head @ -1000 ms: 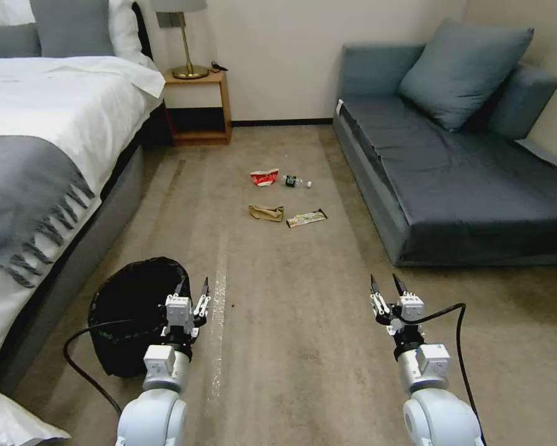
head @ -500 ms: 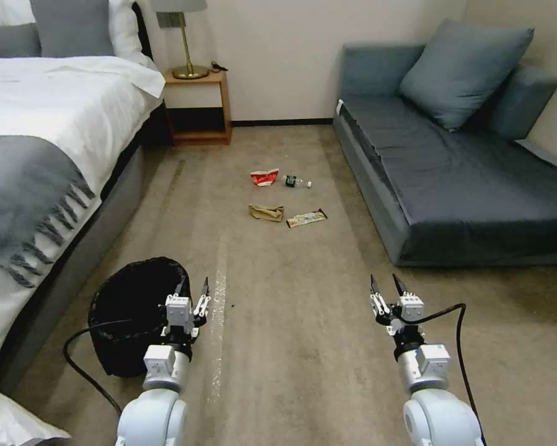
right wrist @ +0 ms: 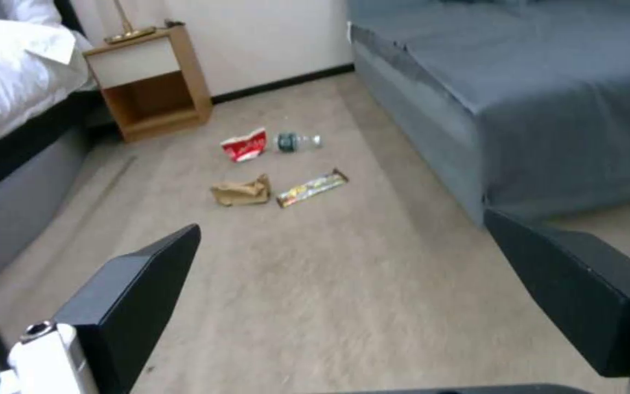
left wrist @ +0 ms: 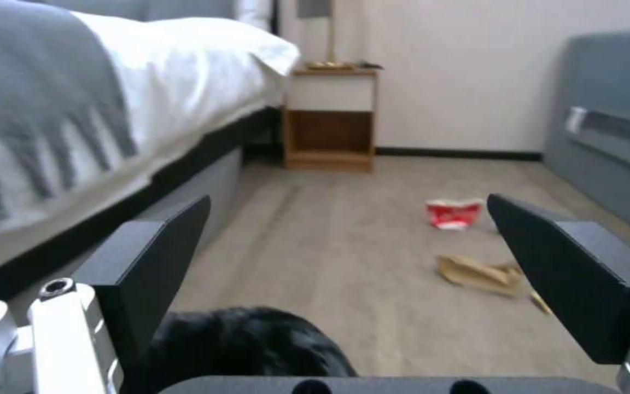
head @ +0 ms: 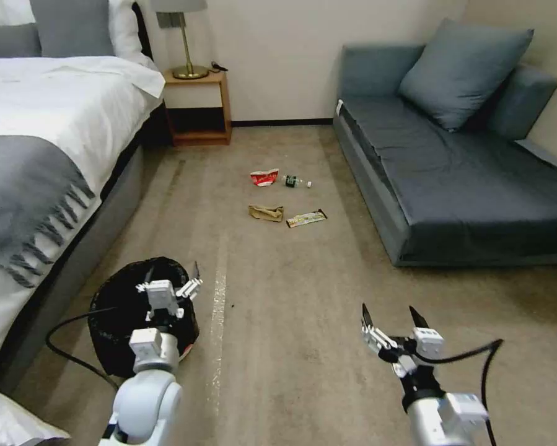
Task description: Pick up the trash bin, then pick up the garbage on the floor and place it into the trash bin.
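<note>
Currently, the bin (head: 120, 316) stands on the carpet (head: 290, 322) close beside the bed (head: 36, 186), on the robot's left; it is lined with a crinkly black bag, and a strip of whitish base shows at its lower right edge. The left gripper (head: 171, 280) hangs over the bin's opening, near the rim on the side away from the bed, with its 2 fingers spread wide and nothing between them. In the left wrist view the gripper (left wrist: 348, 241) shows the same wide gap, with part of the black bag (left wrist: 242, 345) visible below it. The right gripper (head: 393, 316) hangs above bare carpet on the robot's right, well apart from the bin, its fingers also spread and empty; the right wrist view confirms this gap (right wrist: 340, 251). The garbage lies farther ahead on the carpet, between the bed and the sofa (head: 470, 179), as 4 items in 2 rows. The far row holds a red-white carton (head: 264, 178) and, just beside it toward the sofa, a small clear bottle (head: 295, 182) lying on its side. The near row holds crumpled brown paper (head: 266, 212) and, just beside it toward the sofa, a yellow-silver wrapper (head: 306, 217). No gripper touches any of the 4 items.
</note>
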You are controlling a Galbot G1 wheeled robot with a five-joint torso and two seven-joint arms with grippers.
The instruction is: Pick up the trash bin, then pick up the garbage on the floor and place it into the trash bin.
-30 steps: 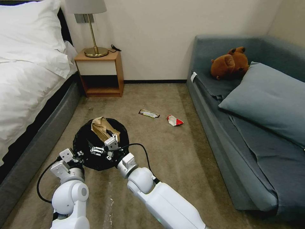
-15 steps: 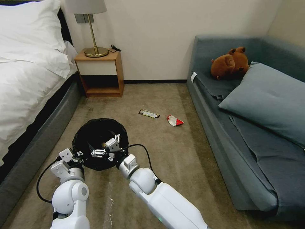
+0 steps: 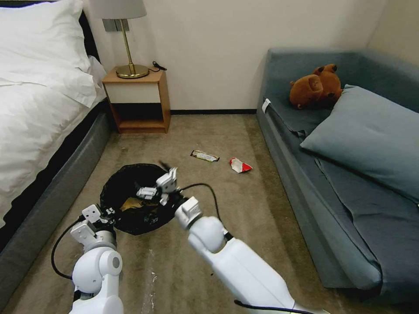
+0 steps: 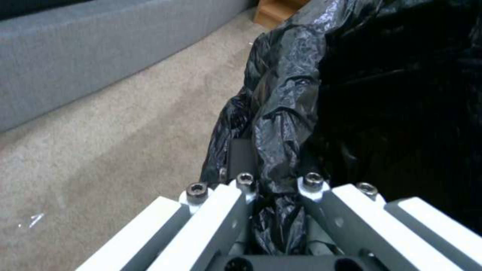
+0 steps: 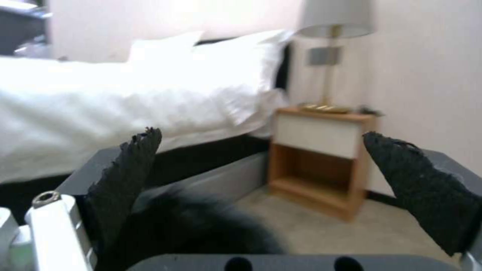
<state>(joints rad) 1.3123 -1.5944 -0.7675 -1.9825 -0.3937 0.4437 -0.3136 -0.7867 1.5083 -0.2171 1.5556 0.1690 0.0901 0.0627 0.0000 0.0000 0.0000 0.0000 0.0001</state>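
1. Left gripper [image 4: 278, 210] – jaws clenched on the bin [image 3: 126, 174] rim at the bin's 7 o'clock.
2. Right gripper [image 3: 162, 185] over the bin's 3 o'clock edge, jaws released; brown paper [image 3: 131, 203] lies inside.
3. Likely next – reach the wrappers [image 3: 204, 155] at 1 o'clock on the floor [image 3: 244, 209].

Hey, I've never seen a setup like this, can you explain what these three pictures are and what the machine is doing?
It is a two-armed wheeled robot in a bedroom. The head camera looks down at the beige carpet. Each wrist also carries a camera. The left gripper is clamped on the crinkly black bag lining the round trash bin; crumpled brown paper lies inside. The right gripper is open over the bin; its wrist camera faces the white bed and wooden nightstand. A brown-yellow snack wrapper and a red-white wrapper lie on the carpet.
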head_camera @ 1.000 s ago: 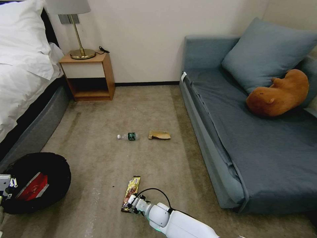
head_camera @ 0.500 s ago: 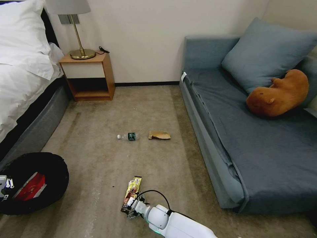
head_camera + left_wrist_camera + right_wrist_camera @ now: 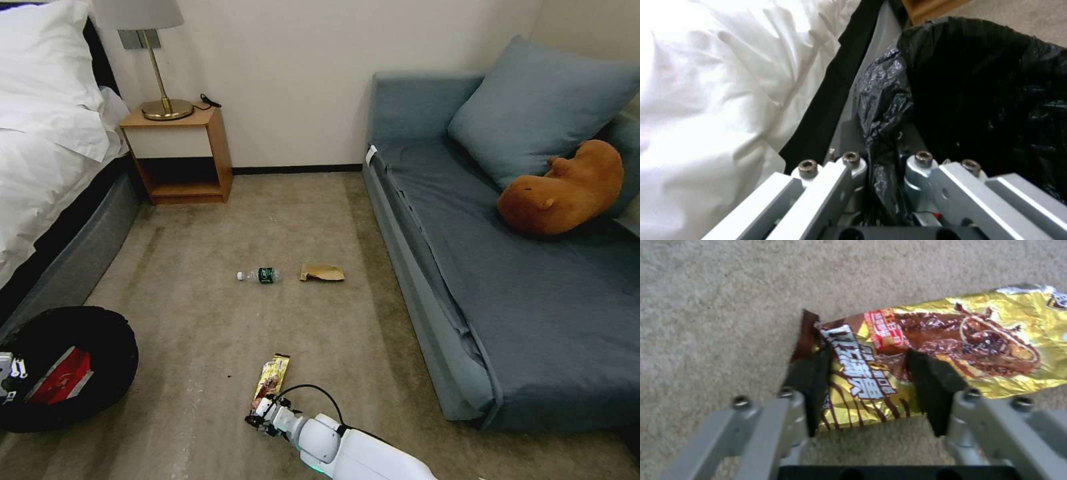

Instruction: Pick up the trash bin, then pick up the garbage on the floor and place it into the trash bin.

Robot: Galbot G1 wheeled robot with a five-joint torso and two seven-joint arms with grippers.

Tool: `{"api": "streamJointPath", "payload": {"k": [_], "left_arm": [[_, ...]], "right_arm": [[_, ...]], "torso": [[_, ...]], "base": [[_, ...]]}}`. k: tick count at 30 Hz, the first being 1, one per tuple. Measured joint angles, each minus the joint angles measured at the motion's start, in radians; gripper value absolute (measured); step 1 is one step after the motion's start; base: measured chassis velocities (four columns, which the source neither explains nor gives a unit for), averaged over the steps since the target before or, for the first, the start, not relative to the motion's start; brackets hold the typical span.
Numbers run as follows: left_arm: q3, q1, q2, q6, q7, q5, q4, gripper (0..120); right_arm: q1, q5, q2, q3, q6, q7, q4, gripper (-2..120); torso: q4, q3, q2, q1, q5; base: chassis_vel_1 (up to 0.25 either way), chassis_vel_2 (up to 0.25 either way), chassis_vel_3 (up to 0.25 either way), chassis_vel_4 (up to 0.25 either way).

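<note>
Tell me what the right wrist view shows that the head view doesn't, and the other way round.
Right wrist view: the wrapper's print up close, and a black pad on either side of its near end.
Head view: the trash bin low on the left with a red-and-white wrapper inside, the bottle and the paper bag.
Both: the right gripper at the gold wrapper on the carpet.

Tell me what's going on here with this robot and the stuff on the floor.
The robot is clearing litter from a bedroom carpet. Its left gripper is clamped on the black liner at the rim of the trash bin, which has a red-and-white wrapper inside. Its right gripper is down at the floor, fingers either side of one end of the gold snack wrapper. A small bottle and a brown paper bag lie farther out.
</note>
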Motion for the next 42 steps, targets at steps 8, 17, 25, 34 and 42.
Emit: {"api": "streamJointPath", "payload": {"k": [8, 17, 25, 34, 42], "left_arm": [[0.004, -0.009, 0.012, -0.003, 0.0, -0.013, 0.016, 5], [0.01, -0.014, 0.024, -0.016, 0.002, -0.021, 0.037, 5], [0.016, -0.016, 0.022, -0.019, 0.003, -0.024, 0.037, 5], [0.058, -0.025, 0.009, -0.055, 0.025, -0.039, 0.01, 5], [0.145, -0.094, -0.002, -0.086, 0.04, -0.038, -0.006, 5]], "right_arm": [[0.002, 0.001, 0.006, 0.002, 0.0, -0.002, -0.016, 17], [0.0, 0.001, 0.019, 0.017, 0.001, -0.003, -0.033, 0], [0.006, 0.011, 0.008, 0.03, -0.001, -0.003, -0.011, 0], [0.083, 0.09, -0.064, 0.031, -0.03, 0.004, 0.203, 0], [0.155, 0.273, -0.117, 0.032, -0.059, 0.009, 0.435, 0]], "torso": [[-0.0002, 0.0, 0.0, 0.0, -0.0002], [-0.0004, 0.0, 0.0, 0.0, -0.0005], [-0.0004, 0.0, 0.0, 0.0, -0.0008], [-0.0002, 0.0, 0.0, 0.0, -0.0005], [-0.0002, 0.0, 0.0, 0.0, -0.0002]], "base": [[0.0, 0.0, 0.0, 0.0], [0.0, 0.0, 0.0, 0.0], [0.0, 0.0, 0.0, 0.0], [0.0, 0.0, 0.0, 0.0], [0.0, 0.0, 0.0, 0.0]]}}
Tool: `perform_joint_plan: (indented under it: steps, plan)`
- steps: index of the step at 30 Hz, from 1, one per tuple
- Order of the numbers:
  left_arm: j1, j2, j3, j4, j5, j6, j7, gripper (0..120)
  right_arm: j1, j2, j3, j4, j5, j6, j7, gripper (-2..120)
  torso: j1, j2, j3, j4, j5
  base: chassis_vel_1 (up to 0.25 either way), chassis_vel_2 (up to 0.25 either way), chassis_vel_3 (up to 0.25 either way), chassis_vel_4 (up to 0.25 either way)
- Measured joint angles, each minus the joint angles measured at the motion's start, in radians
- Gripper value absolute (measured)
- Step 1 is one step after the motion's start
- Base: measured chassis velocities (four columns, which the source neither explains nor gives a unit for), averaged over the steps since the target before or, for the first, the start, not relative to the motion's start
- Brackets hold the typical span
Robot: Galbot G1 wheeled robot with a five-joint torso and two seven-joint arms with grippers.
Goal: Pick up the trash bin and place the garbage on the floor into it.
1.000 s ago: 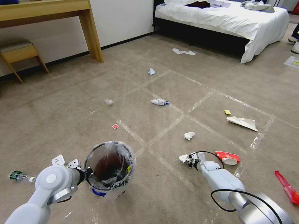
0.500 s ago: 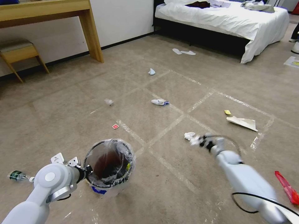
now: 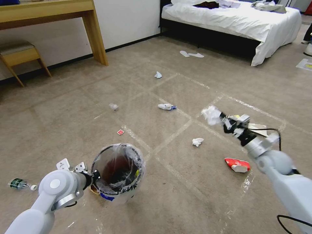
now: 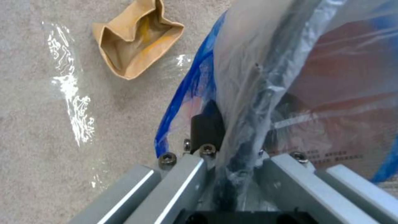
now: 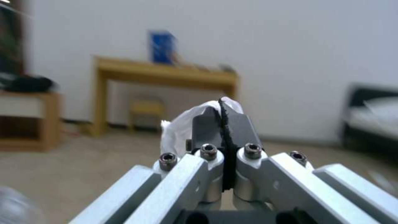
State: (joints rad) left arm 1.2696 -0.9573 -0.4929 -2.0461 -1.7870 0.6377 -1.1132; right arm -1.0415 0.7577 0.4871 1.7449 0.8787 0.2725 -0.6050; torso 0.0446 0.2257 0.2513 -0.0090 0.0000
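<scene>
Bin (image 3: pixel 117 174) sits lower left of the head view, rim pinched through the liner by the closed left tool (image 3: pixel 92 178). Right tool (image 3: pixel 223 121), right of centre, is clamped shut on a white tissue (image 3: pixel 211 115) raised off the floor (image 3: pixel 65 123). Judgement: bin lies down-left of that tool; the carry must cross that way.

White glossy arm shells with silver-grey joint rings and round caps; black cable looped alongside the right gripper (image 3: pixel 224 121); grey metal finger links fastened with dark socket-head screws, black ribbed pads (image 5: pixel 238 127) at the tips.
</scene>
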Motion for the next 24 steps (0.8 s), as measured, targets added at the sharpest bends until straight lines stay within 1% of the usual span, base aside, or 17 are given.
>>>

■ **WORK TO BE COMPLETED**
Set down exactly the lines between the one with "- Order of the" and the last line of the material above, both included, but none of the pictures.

■ **SOLUTION FOR THIS TASK**
- Order of the numbers:
  left_arm: j1, j2, j3, j4, j5, j6, j7, gripper (0..120)
  right_arm: j1, j2, j3, j4, j5, j6, j7, gripper (-2..120)
  torso: j1, j2, j3, j4, j5
  base: chassis_vel_1 (up to 0.25 either way), chassis_vel_2 (up to 0.25 either way), chassis_vel_3 (up to 0.25 either way), chassis_vel_4 (up to 0.25 either way)
- Measured joint angles, each minus the joint angles measured at the motion's start, in radians
- Gripper value absolute (measured)
- Step 1 is one step after the motion's start
- Base: measured chassis velocities (four columns, which the source neither explains nor gives a unit for), averaged over the steps since the target before or, for the first, the start, not relative to the motion's start
- Brackets hold the typical span
Robot: Galbot G1 wheeled robot with a five-joint torso and two seven-joint arms with grippers.
Goal: Pick up the trash bin and place the garbage on the floor into it.
1.000 s ago: 
0.500 s ago: 
now: 
now: 
now: 
State: (joints rad) left arm 1.2696 -0.9573 -0.4929 -2.0461 -1.7870 0.6377 -1.1132; right arm -1.0415 0.7577 0.4871 1.7449 0.8787 0.2725 -0.6050; torso 0.0446 0.2257 0.2513 -0.0090 0.0000
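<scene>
Bin (image 3: pixel 117 174) sits lower left of the head view, rim pinched through the liner by the closed left tool (image 3: pixel 92 178). Right tool (image 3: pixel 223 121), right of centre, is clamped shut on a white tissue (image 3: pixel 211 115) raised off the floor (image 3: pixel 65 123). Judgement: bin lies down-left of that tool; the carry must cross that way.

White glossy arm shells with silver-grey joint rings and round caps; black cable looped alongside the right gripper (image 3: pixel 224 121); grey metal finger links fastened with dark socket-head screws, black ribbed pads (image 5: pixel 238 127) at the tips.
</scene>
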Motion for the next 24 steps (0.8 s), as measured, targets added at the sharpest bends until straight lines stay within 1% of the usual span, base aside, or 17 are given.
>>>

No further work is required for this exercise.